Le Marche, nel 2021, hanno speso per la sanità pubblica 3,1 miliardi di euro, equivalenti a 2.091 euro annui per abitante, cifra inferiore al valore medio del Paese (2.144 euro annui). Nella regione, la partecipazione delle famiglie alla spesa sanitaria totale è del 23,7%. E’ il quadro che emerge dai dati Istat del 2021. Soprattutto dopo la pandemia da Covid-19, emerge sempre più il problema della rinuncia alle prestazioni sanitarie: nel 2023, il 9,7% della popolazione marchigiana ha dichiarato di aver rinunciato a visite specialistiche o esami diagnostici pur avendone bisogno.
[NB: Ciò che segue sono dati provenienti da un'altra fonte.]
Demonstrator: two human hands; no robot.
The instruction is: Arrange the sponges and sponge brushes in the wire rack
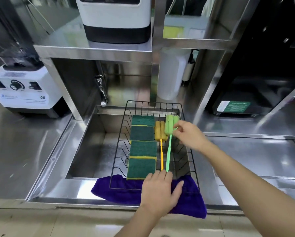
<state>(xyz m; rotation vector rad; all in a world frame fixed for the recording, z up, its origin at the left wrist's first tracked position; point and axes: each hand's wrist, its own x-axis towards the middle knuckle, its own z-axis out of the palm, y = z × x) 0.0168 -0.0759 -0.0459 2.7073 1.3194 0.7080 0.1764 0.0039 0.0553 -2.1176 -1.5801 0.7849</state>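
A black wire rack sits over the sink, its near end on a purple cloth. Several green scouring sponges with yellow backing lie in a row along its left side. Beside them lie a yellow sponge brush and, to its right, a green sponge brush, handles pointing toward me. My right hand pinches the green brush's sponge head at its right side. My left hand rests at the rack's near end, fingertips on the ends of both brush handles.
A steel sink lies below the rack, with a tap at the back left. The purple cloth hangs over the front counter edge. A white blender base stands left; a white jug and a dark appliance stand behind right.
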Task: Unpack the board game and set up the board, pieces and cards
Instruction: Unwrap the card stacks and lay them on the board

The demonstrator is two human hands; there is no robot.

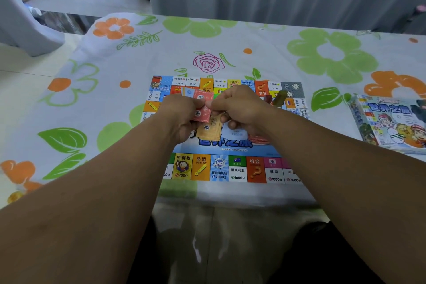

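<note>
Looking down from the head view, both hands meet above the middle of the board (pixel 221 168) — the left hand (pixel 182 113) curled round the red card (pixel 201 108) and the few cards behind it, the right hand (pixel 237 106) pinching that card's right edge. Its long axis runs away from the person, between the two thumbs — a tan stack (pixel 211 128) hangs just beneath, held by which hand I cannot tell.

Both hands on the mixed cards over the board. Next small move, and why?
Likely: the right hand pulls the red cards off the tan cards and lays them as one stack on the board. Both hands pinch a mixed bundle above it, blue cards show beyond the left hand; the board already lies flat, pieces at its far right.
</note>
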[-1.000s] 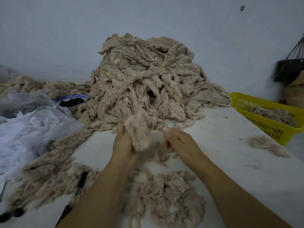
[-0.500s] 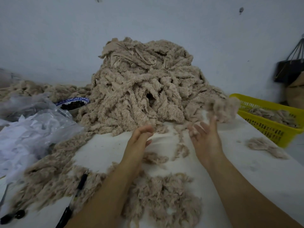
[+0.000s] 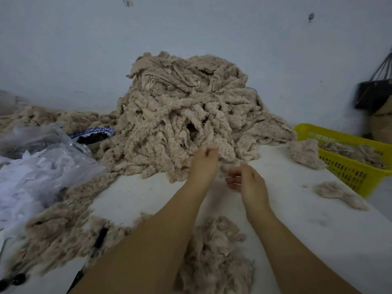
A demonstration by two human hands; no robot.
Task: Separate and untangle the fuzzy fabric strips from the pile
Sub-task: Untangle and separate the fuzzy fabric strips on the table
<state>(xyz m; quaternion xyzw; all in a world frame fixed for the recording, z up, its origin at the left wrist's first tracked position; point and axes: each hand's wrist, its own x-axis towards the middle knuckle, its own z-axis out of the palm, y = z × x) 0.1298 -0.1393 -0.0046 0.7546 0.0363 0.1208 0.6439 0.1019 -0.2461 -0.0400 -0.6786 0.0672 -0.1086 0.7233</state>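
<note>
Left hand (image 3: 203, 166): curling its fingers against the pile's front edge; whether it is pinching a strip is unclear.
Right hand (image 3: 249, 181): hovering just beside it, fingers loosely bent.
Pile (image 3: 184, 115): sitting mid-worktop (image 3: 286, 209), against the wall.
Yellow basket (image 3: 347, 166): standing at the right.

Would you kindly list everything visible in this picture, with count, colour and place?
fabric strip pile: one, beige, centre back
loose fabric scraps: several heaps, beige, table front and left
basket: one, yellow, right, holding beige pieces
fabric tufts: two, beige, table right, beside basket
plastic bags: some, clear-white, left
bowl: one, blue-white, left of pile, dark contents
pen: one, dark, front left among scraps
handbag: one, black, far right
table: one, white, underneath
left hand: fingers curled at pile's near edge
right hand: loosely curled, beside left hand
</note>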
La quota è in crescita sia rispetto all’anno precedente che al 2019. “Dalla giunta, finora, solo propaganda, si scivola sempre più verso il privato”, denuncia Loredana Longhin, segretaria regionale Cgil Marche al convegno di oggi “Contro il mercato della salute: per una sanità pubblica e universale”, promosso dalla Cgil Marche, in programma ad Ancona. A proposito, è opportuno notare che, tra i maggiori Paesi europei, l’Italia detiene insieme alla Spagna la minore spesa pro capite per la sanità pubblica: in base ai dati Ocse, infatti, la differenza con la Germania è oltre 3 mila dollari annui in meno per abitante, mentre con la Francia il divario si attesta a -2 mila dollari.
IL CASO MARCHE – L’alternativa alla rinuncia, in una buona parte dei casi, è lo spostamento. A riguardo l’Agenas riscontra che la spesa effettuata dalla Regione Marche per i propri residenti che vanno a curarsi in strutture sanitarie di altre regioni è più alta rispetto ai ricavi per le cure offerte dalle proprie strutture ai residenti di altre regioni. Nel 2022, per i ricoveri, il saldo è di circa -27 milioni di euro (peggioramento del 34% rispetto al 2019) mentre per le prestazioni ambulatoriali (prestazioni di diagnostica, terapeutiche e di laboratorio) il valore si attesta a -13,9 milioni di euro.
I dati sulla mobilità trovano parziale riscontro anche in un indicatore come quello dei tempi di attesa, costantemente monitorato dalla stessa Agenas. Nel dettaglio, osservando il rispetto dei tempi di attesa per interventi di classe A in area oncologica, emerge che nel 2022 nelle strutture marchigiane solo il 62,7% dei pazienti ha effettuato l’intervento entro 30 giorni dalla prenotazione, contro il 73,8% a livello nazionale. La differenza tra strutture pubbliche e private accreditate è significativa: nelle prime il rispetto del tempo viene garantito al 61,1% dei pazienti, mentre in quelle private accreditate la percentuale di pazienti che effettua l’intervento entro 30 giorni dalla prenotazione si attesta all’89,4%.
Tutti indicatori che invitano a porsi interrogativi sulla reale universalità del diritto alla salute.
L’ANALISI – “La situazione della sanità marchigiana è preoccupante – fa presente Longhin – ; le riforme della Giunta non hanno prodotto risultati positivi, a partire dall’organizzazione sanitaria e dal piano socio sanitario regionale”. E ancora: “Quelle che vengono sbandierate dalla Giunta come eccellenze socio sanitarie sono solo propaganda per non parlare dei problemi veri che i cittadini vivono tutti i giorni a partire dalle liste d’attesa, dall’affollamento dei pronto soccorso, ai medici gettonisti delle cooperative, alle retribuzioni degli operatori sanitari, alle rette nelle case di riposo”. Ormai, conclude, “anche nelle Marche assistiamo ad uno scivolamento verso il sistema privato, dove prevale la logica della prestazione e non la presa in carico della persona. L’unica idea di salute possibile è quella pubblica e universale capace di rimettere al centro la persona con tutti i suoi bisogni”.